Быть осторожным? Но как? От чего предохраняться, если невинный шип кустарника может лишить тебя жизни; одно движение маленьких челюстей — и то же самое. Уж не приходится говорить о челюстях больших, огромных, принадлежащих четырехметровым кайманам, которые уютно чувствуют себя по соседству с непрошеными гостями.

Да, видимо, придется бояться всего или не бояться вовсе. Может, здешние обитатели отступят дальше, уйдут в дебри непроходимых чащоб, скроются с глаз на невидимой высоте, уплывут от берега на стремнину?..

«Всего, конечно, не предусмотришь. Но осторожным быть нужно», пронеслось в голове задумчивого дона Иларио.

Пожалуй, он был прав.

4

Занятый строительством фортов дон Иларио изменил свое решение относительно ранее намеченного плана — военного похода против барикутов. Паргаун в конце второй недели пребывания испанцев на берегах Топажоса напомнил ему об этом.

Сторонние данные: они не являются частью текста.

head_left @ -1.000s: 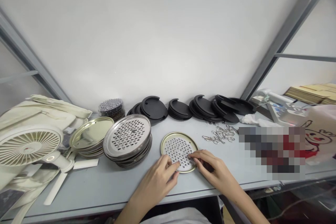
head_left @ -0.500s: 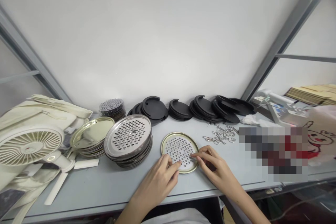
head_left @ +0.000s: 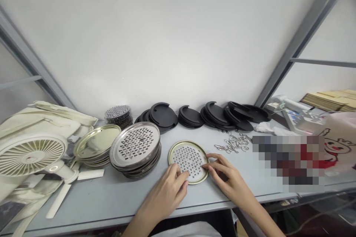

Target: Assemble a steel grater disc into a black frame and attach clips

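A round gold-rimmed lid (head_left: 182,144) lies flat on the grey table, with a perforated silver disc (head_left: 189,159) sitting inside its rim. At the lid's lower left, my left hand (head_left: 171,189) has its curled fingers on the rim and the disc's edge. My right hand (head_left: 226,176) touches the right side of the rim, its fingers apart. To the left stand a stack of silver rimmed lids with perforated discs (head_left: 136,144) and a stack of plain gold lids (head_left: 98,142). Behind them is a small pile of perforated discs (head_left: 118,113).
Black round pieces (head_left: 164,114) line the wall. Small metal clips (head_left: 235,142) lie right of the lid. A cream fan (head_left: 32,155) and cream bag (head_left: 36,122) are at the left. Far right are a pink bag (head_left: 340,140) and flat wooden boards (head_left: 330,100).
The lid and disc have shifted slightly left between my hands. A finger of my right hand has moved out onto the rim's upper right edge.
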A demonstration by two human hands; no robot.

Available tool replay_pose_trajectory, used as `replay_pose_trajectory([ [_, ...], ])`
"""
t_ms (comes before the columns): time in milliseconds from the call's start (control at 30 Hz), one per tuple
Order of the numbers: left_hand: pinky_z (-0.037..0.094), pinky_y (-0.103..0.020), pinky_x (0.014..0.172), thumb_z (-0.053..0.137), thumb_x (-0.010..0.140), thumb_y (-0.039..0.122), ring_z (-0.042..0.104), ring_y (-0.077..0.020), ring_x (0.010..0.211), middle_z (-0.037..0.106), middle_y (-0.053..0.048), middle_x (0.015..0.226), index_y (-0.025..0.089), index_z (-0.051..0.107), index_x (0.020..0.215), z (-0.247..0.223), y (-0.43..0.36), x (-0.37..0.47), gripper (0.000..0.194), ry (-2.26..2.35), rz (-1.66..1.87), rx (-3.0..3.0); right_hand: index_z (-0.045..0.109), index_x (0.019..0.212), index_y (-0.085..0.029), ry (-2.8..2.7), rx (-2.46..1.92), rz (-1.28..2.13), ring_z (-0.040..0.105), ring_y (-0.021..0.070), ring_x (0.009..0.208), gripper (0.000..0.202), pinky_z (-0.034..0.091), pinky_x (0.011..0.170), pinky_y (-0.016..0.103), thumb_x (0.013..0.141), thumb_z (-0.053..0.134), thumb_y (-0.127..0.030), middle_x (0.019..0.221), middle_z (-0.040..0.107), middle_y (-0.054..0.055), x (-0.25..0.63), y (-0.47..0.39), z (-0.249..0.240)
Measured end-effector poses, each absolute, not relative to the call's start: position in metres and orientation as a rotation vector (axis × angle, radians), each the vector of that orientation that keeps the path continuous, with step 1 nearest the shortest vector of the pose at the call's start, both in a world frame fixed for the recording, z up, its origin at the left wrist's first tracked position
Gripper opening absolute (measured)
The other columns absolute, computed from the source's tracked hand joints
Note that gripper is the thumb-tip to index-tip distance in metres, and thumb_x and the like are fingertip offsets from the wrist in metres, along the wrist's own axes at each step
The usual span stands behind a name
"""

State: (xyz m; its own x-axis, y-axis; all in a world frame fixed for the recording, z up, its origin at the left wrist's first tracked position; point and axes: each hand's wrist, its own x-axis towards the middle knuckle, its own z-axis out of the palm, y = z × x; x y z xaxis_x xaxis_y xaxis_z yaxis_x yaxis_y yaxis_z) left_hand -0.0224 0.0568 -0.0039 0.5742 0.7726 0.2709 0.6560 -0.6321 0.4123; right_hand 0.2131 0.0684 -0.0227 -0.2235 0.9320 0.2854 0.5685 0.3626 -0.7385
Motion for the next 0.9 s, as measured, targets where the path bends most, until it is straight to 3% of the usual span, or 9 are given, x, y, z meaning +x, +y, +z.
replay_pose_trajectory([
  [167, 0.049, -0.031, 0.081, 0.042, 0.091, 0.011, 0.053, -0.0178, 0.088, 0.048, -0.005, 0.094, 0.019, 0.056, 0.103, -0.003, 0.056, -0.023, 0.019, 1.170, 0.622, 2.518, 0.064, 0.106, -0.023, -1.944, -1.234, 0.659, 0.056, 0.0229, 0.106, 0.024, 0.046, 0.093, 0.034, 0.095, 0.043, -0.030, 0.110, 0.060, 0.008, 0.211, 0.067, -0.019],
  [300, 0.049, -0.032, 0.081, 0.042, 0.092, 0.011, 0.054, -0.0181, 0.089, 0.048, -0.005, 0.096, 0.020, 0.054, 0.105, -0.002, 0.055, -0.023, 0.020, 1.172, 0.597, 2.495, 0.056, 0.109, -0.022, -1.903, -1.231, 0.645, 0.059, 0.0204, 0.092, 0.022, 0.049, 0.082, 0.033, 0.095, 0.040, -0.028, 0.109, 0.059, 0.009, 0.212, 0.068, -0.019],
  [433, 0.048, -0.032, 0.082, 0.042, 0.091, 0.011, 0.054, -0.0182, 0.089, 0.047, -0.005, 0.096, 0.021, 0.054, 0.106, -0.002, 0.056, -0.022, 0.022, 1.185, 0.567, 2.492, 0.053, 0.107, -0.021, -1.864, -1.333, 0.549, 0.058, 0.0178, 0.074, 0.018, 0.050, 0.070, 0.032, 0.093, 0.042, -0.026, 0.096, 0.059, 0.007, 0.212, 0.087, -0.019],
  [567, 0.048, -0.033, 0.082, 0.040, 0.092, 0.012, 0.053, -0.0184, 0.089, 0.047, -0.006, 0.096, 0.021, 0.053, 0.109, -0.001, 0.056, -0.023, 0.023, 1.185, 0.539, 2.504, 0.056, 0.106, -0.019, -1.898, -1.392, 0.424, 0.059, 0.0226, 0.087, 0.022, 0.049, 0.078, 0.037, 0.086, 0.048, -0.024, 0.100, 0.060, 0.009, 0.206, 0.119, -0.019],
  [767, 0.048, -0.034, 0.084, 0.040, 0.092, 0.011, 0.053, -0.0198, 0.093, 0.047, -0.006, 0.097, 0.021, 0.050, 0.114, 0.002, 0.056, -0.022, 0.027, 1.173, 0.505, 2.529, 0.061, 0.101, -0.017, -1.919, -1.360, 0.523, 0.061, 0.0207, 0.079, 0.024, 0.049, 0.075, 0.036, 0.088, 0.041, -0.022, 0.090, 0.064, 0.008, 0.204, 0.132, -0.021],
  [900, 0.048, -0.033, 0.083, 0.040, 0.091, 0.009, 0.052, -0.0193, 0.092, 0.047, -0.006, 0.097, 0.020, 0.052, 0.107, 0.000, 0.056, -0.022, 0.023, 1.169, 0.510, 2.520, 0.062, 0.102, -0.016, -1.915, -1.359, 0.555, 0.060, 0.0197, 0.073, 0.024, 0.050, 0.071, 0.034, 0.086, 0.046, -0.023, 0.085, 0.063, 0.007, 0.206, 0.128, -0.023],
])
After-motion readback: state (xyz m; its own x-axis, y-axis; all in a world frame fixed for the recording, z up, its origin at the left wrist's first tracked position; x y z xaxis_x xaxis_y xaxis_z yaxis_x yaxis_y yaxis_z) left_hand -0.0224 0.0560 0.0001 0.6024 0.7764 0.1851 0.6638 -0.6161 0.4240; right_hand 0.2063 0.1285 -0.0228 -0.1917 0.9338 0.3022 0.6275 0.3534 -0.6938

— Amigo mio, — сказал командор, принимавший касика в своей каюте на «Санта Марии», — ты можешь быть спокоен на этот счет. Я не забыл о своих намерениях. Но мои люди устали. Они, равно как и я, находились на кораблях больше восьми лун… Тьфу-ты! — ругнулся почтенный сеньор, из-за того, что сбился на примитивные определения, используемые индейцами.

Вместе с вождем на галион прибыл и переводчик Тепосо. Он важно восседал на стуле, обитом тисненой свиной кожей и, словно король, не снимал с головы шляпу. Глядя на эту вольность, дон Иларио лишь презрительно морщился.

— Так вот, — продолжил он, — мы находились в плавании больше восьми недель, устали, измотались. Как только будут готовы казармы для солдат и они смогут отдохнуть в полной мере, ну хотя бы недельку — ведь что за отдых в походных палатках! — обещаю: барикуты подвергнутся решительным репрессалиям.

В действительности, дону Иларио вовсе не улыбалось тащиться со своим войском в болотистую местность, где среди полчищ змей и гнуса обосновались барикуты. «Чего ради переться в эти чертовы трясины? — думал он. — Чтобы помахать мечами и насладиться кровью? Вот если бы у них было золото, тогда другое дело. Можно и нужно было бы пройтись сталью и огнем. А так — война ради войны, — пустое».

Иругены занимались тем же, что и их сородичи, но плюс ко всему около трех сотен человек ежедневно находились в воде, добывая золото. Они удивлялись: зачем столько?